**Directions:** In the entries that follow, how many lines hold the string "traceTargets"? Give only that number.

**Information supplied:**
------------------------

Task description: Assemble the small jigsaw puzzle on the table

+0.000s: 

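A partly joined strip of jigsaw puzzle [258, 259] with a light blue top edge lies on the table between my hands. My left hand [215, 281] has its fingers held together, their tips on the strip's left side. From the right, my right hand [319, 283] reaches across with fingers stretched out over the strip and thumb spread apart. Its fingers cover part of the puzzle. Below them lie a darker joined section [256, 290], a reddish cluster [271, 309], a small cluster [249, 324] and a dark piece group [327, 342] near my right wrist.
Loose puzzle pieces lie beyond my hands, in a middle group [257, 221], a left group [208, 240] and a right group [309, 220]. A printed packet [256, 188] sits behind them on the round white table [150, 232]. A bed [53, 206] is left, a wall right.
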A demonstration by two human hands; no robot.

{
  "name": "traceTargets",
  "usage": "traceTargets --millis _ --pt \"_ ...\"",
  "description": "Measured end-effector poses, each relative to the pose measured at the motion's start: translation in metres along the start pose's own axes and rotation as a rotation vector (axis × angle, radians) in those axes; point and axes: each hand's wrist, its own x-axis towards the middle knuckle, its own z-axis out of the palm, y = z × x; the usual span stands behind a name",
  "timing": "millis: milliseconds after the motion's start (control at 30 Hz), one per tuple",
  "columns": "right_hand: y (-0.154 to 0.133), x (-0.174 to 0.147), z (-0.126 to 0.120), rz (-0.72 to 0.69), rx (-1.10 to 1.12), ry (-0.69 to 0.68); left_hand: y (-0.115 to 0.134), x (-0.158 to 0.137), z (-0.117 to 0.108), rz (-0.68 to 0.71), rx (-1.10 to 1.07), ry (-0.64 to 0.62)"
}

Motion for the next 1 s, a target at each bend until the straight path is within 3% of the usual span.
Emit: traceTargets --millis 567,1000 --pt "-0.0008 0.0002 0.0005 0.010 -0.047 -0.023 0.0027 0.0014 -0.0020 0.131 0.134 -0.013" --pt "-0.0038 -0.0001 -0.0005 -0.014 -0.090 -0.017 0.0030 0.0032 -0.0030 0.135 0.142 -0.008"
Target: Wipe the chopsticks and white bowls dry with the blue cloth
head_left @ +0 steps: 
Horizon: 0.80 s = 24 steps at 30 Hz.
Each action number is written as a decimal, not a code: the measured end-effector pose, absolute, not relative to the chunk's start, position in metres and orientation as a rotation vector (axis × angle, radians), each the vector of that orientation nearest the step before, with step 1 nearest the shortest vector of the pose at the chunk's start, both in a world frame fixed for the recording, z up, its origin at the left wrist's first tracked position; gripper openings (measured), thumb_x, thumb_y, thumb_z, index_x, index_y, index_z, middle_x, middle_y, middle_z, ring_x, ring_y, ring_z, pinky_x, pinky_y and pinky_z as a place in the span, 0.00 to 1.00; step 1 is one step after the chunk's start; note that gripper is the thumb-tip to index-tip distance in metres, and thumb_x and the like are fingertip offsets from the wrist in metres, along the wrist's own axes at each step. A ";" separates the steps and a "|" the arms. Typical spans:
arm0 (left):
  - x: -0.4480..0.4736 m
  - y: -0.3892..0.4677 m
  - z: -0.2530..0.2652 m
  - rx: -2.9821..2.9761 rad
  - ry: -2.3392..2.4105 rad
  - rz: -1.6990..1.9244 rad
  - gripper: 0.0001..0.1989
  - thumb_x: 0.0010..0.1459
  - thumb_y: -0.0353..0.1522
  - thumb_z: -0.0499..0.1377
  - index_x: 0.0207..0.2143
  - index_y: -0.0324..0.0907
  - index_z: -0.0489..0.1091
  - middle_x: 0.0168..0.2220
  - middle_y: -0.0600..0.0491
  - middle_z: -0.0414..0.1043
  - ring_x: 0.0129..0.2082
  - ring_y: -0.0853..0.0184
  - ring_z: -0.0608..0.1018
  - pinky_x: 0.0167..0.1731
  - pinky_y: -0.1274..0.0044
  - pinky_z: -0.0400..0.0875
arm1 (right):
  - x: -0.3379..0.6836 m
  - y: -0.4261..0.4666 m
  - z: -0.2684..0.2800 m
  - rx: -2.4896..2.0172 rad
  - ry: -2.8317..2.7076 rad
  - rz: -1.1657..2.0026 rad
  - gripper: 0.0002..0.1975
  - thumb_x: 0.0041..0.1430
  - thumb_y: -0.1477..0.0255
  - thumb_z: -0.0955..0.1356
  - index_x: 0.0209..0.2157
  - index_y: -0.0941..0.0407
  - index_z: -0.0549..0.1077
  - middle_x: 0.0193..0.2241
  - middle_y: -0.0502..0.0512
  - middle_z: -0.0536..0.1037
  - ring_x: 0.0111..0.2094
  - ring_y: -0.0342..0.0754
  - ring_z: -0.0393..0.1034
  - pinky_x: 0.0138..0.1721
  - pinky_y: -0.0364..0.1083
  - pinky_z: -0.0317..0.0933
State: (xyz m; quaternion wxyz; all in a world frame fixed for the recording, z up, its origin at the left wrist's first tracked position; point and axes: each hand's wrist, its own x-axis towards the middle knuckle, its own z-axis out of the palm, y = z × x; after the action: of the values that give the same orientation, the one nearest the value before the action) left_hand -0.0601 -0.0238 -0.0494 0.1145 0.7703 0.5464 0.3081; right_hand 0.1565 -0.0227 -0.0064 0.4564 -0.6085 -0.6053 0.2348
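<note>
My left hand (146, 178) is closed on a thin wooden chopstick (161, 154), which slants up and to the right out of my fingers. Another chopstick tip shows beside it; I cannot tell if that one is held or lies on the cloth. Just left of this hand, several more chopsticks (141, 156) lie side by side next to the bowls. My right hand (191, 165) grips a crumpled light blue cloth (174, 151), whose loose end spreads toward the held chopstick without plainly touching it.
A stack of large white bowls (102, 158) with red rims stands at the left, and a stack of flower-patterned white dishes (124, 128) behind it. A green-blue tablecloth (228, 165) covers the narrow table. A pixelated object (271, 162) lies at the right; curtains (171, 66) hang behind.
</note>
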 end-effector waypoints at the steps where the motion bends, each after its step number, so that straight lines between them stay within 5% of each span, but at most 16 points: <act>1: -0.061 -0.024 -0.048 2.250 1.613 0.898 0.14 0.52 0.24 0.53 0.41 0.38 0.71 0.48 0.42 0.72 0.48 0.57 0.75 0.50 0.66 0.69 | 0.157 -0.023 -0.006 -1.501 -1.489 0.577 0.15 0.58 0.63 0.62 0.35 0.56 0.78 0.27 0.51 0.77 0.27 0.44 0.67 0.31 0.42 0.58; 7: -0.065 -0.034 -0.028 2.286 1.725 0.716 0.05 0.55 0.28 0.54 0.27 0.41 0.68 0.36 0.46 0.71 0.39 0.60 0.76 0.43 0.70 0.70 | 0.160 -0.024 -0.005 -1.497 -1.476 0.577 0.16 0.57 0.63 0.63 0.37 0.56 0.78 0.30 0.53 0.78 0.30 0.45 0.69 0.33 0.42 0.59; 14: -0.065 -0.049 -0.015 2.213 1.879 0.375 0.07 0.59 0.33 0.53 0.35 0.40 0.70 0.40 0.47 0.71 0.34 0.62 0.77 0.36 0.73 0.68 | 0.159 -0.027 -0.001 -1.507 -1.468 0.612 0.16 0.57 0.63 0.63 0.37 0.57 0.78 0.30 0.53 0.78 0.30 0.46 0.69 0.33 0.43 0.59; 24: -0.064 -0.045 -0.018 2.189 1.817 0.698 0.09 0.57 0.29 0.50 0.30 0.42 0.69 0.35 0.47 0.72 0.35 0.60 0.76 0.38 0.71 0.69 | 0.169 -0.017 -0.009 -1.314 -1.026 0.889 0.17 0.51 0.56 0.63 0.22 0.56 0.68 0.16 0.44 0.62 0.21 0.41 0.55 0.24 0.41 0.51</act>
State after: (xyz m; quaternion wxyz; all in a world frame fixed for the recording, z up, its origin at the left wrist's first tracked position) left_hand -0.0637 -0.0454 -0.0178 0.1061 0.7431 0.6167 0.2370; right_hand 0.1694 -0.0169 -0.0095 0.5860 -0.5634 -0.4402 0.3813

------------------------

**Reply:** 3